Tafuro Ambrosetti, Eleonora
This thesis analyses how Russia and Turkey under the governments of Vladimir Putin (2000 to date) and Tayyip Erdoğan (2003 to date) respectively, understand and implement the concept of soft power to construct/re-affirm their zones of influence in their shared neighbourhoods with the EU. Building on existing literature, this thesis argues that, in its original formulation, the concept of soft power has liberal biases that complicate its application to non- or partially liberal states, such as Russia and Turkey. A different definition rooted in some concepts by the political theorist Antonio Gramsci – especially, ̳hegemony‘ and ̳common sense‘ is proposed.
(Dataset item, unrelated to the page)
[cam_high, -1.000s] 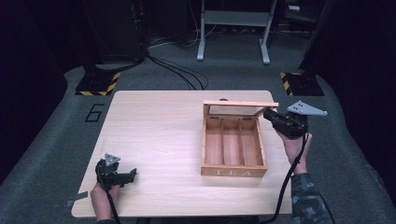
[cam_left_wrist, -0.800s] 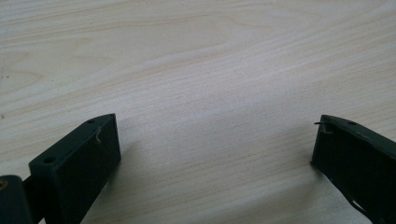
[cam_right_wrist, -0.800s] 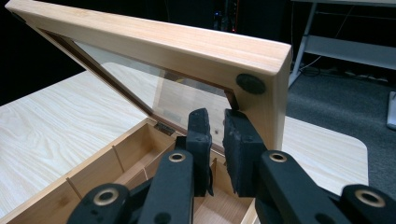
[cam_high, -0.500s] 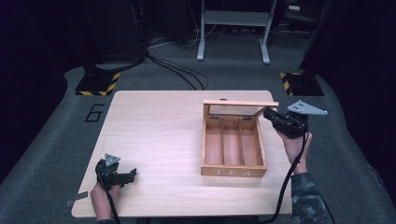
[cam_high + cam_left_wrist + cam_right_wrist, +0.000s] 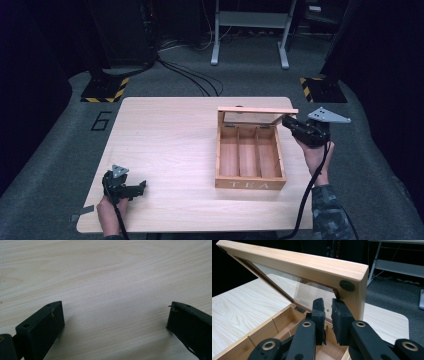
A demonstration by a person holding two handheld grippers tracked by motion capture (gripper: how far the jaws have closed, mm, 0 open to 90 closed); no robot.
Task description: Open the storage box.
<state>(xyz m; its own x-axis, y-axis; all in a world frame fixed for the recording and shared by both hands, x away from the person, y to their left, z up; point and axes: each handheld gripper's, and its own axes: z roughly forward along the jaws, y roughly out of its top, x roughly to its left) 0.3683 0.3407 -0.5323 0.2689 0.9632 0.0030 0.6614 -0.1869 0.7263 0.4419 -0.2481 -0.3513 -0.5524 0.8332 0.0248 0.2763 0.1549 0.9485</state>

This revised definition is operationalised through soft power narratives and applied it through the empirical analysis of two case studies – Armenia for Russia and the Turkish Republic of Northern Cyprus (TRNC) for Turkey. This thesis, thus, carries out: I) a comparative analysis of the commonalities and differences between Turkish and Russian understandings and use of soft power, and II) an empirical assessment of the strengths and weaknesses of these narratives in the two specific case studies. This thesis aims to contribute to the soft power literature through a theoretical reflection about the concept and its empirical application in the case of Turkey and Russia.